Example 1 is a good illustration of how graphics can improve our ability to understand data. Looking at the graphic helps us get an overall impression of life expectancy data throughout the United States. If we didn’t use a graphic, we would need to look at a list of life expectancies for each county in the United States. This would be a very long list of data and without using a graphic it would be much harder to get a good overall idea of what the data tells us.



Common Graphical Tools

While only the imagination limits what a good graphic can be, there are several types of graphics that are commonly used to communicate information.
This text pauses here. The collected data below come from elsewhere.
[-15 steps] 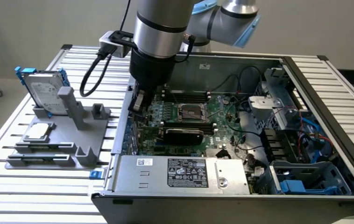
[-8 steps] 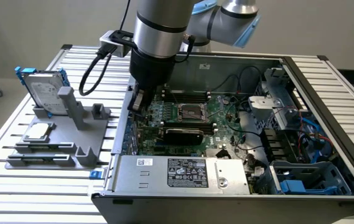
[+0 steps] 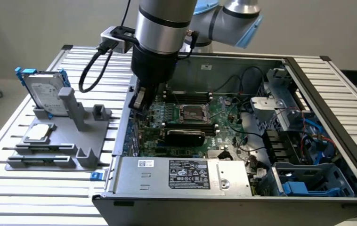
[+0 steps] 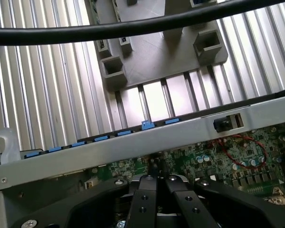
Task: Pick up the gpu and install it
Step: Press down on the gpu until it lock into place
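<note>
Already inside the open computer case (image 3: 329, 94), the gripper (image 4: 157, 183) sits with fingers pressed together, holding nothing, low over the motherboard (image 3: 188, 117) by the case wall (image 4: 133, 147) on the exterior view's left. The gpu (image 3: 185, 136), black shroud up, lies seated across the board near the power supply (image 3: 185, 175), apart from the gripper. Tight room: wall beside, cables opposite. Gray fixture (image 3: 59, 141) on the tabletop (image 3: 34, 197) holds the hard drive (image 3: 43, 94).
</note>
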Robot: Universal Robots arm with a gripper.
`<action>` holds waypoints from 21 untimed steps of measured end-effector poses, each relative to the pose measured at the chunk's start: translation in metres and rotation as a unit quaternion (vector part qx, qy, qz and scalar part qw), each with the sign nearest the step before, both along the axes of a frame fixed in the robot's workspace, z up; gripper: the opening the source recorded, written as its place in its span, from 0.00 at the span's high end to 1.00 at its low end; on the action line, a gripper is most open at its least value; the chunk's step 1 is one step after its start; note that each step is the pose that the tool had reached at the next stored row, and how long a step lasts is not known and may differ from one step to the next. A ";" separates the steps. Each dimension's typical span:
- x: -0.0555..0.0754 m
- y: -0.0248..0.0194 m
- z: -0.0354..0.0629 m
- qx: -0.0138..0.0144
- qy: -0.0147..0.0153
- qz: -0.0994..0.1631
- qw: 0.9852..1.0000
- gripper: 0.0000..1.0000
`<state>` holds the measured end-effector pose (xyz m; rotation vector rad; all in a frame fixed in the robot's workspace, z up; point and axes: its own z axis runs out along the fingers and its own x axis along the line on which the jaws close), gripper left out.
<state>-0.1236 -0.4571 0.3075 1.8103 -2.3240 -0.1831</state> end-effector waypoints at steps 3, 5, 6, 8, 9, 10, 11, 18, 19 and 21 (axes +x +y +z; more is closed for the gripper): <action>0.001 -0.0003 0.0001 -0.003 0.000 0.000 1.000 0.89; 0.002 -0.0013 -0.0006 -0.004 0.000 0.000 1.000 0.89; 0.002 -0.0022 -0.0012 -0.004 0.000 0.000 1.000 0.89; 0.002 -0.0039 -0.0029 -0.005 0.000 0.000 1.000 0.89; 0.002 -0.0045 -0.0039 -0.005 0.000 0.000 1.000 0.89; 0.002 -0.0051 -0.0046 -0.005 0.000 0.000 1.000 0.89; 0.002 -0.0055 -0.0052 -0.006 0.000 0.000 1.000 0.89; 0.002 -0.0057 -0.0087 -0.007 0.000 -0.003 1.000 0.89; 0.001 -0.0057 -0.0093 -0.007 0.000 -0.005 1.000 0.89; 0.001 -0.0058 -0.0100 -0.007 0.000 -0.008 1.000 0.89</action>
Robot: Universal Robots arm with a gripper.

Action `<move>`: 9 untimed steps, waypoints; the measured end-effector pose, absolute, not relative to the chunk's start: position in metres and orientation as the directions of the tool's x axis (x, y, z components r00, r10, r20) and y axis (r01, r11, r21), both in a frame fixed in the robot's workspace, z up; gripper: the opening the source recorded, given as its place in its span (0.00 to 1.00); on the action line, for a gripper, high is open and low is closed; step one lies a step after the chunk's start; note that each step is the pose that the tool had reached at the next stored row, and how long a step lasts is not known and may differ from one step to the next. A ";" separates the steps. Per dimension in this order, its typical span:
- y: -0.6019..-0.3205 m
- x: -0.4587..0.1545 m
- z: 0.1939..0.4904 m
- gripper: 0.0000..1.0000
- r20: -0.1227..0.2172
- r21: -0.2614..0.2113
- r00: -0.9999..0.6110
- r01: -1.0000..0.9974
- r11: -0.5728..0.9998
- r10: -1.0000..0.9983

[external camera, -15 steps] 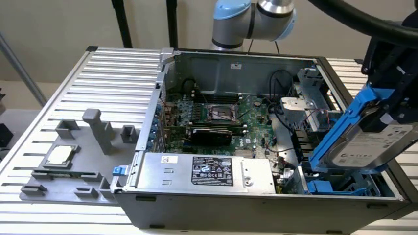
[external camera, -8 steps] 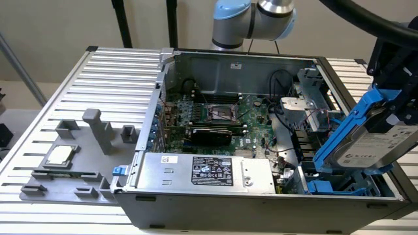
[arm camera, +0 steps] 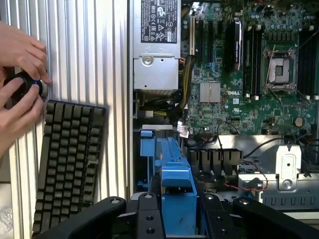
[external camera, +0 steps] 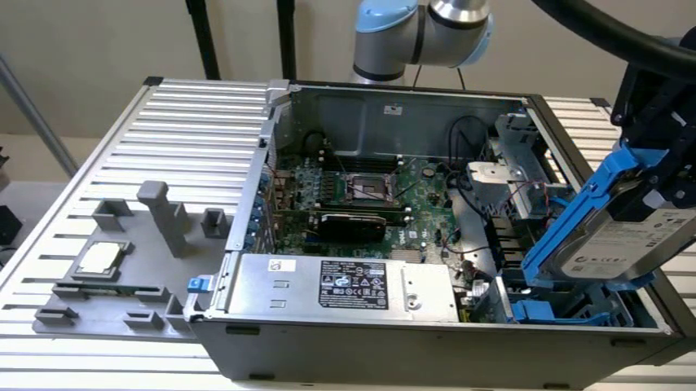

Learning how and when to use these common graphical tools will benefit you both as a student and as an employee.

Bar Charts

When data has several categories, the number of observations in each category can be visually summarized with a bar chart. What information does the chart provide?

Example 2

Use a graphic to compare the number of Freshman, Sophomores, Junior, and Seniors at BYU-Idaho in 2001 and 2011.

Solution:

A bar chart is a good graphic to use for this data because the data has four categories: freshman, sophomore, junior, and senior.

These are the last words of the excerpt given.